Daraus wiederum entstehen unkalkulierbare Risiken für die Rekordschulden der USA durch steigende Zinsen (Kreditkosten). Damit einhergehend könnte sogar ein Vertrauensverlust in die US-Notenbank und ihre Fähigkeiten zur Wahrung der Geldwertstabilität zu Turbulenzen an den Märkten und in der gesamten US-Wirtschaft führen.

Fazit und Ausblick

Bereits seit Sommer letzten Jahres feilen die Demokraten an ihrem „Rettungsplan für Amerika“. Seitdem haben sich die Machtverhältnisse in den USA deutlich zu ihren Gunsten gewandelt. Neben der Kontrolle über das Weißen Haus verfügen sie nun auch dank der Stimme der Vizepräsidentin über die hauchdünne Mehrheit im US-Senat.

Im Vorfeld der für diese Woche anstehenden Abstimmung in der zweiten Kammer des Kongresses haben sich die Finanzministerin Janet Yellen, die Mehrheitsführerin im Abgeordnetenhaus, Nancy Pelosi sowie der Fraktionsführer der Demokraten im Senat, Charles Ellis „Chuck“ Schumer, eng abgestimmt und einen mehrheitsfähigen Kompromiss kreiert.

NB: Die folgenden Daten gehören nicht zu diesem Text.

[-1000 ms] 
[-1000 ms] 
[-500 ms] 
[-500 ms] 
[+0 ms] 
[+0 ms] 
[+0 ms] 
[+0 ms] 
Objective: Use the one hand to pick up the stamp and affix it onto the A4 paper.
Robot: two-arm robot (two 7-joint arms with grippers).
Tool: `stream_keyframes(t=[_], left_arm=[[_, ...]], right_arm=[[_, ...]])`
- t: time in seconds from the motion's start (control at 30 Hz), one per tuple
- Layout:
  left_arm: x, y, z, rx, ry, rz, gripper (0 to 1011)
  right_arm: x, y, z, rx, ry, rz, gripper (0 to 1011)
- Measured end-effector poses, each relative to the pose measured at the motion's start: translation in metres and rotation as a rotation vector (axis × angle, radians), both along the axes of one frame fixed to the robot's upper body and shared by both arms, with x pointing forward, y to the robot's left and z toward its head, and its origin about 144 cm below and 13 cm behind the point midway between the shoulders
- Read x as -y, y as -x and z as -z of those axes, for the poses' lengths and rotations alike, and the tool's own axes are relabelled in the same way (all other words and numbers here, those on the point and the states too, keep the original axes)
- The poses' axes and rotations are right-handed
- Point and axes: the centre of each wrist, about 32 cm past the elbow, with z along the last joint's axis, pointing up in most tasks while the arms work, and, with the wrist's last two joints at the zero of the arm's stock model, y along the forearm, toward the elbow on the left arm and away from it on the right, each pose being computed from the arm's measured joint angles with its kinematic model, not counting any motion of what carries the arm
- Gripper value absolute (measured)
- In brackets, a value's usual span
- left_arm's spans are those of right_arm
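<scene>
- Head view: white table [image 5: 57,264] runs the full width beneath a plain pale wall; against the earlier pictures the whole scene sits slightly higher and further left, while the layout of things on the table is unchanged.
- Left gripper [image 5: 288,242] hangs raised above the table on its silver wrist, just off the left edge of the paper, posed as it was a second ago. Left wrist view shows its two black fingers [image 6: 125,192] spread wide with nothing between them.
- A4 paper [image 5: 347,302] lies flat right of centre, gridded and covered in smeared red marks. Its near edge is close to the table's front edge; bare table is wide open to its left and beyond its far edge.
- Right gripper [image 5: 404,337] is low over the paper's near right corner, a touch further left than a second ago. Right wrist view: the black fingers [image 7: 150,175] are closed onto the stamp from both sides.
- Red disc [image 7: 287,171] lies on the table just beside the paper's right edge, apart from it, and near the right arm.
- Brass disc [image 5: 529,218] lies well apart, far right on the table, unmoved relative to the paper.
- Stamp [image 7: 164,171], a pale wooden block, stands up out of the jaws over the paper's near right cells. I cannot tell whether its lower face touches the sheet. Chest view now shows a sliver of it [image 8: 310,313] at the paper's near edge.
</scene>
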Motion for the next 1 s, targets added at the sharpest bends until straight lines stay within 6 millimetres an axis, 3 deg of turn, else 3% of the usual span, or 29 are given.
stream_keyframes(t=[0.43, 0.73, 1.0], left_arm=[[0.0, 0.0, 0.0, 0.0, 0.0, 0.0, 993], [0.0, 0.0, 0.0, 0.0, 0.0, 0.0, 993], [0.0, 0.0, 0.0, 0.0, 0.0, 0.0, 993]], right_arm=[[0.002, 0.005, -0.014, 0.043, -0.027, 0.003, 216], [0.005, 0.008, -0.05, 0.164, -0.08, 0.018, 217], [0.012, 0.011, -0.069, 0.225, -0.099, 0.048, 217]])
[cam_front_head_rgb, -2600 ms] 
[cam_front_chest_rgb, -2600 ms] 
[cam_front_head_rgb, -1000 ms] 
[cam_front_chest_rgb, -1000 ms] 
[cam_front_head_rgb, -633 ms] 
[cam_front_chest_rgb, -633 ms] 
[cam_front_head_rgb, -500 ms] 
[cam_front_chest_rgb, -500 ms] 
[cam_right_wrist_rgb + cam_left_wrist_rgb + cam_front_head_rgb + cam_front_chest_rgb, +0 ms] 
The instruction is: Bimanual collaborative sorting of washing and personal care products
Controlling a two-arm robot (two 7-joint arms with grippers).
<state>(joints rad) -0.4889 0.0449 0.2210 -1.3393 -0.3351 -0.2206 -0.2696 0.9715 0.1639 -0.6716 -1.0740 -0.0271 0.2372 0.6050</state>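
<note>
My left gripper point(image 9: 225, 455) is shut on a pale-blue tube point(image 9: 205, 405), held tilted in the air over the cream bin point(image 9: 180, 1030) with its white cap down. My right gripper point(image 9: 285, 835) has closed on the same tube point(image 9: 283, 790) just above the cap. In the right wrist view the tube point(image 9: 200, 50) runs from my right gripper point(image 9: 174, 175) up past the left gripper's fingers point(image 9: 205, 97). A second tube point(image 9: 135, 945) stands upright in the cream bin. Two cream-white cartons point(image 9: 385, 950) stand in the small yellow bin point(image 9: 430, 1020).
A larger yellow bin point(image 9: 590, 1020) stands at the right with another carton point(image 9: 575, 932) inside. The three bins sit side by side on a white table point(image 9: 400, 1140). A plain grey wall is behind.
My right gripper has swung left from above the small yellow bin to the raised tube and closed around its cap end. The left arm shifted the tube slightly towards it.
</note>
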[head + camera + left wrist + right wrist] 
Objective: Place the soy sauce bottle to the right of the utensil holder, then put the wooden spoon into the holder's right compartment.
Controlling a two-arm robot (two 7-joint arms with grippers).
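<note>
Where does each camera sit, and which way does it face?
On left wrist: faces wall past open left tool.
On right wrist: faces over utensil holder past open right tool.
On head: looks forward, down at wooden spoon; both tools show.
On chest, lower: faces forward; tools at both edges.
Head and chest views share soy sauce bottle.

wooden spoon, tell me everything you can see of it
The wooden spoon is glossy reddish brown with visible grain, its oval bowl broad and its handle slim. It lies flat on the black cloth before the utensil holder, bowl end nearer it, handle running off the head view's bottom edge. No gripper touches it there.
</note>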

Im schlimmsten Fall rechnen politische Beobachter mit Nachverhandlungen, die das Paket auf 1,7 Billionen US-Dollar schrumpfen lassen. Das wäre dann gleichwohl immer noch das zweitgrößte Stimulus Programm in der Geschichte der USA, ganz zur Freude der Finanzmärkte und der US-Wirtschaft.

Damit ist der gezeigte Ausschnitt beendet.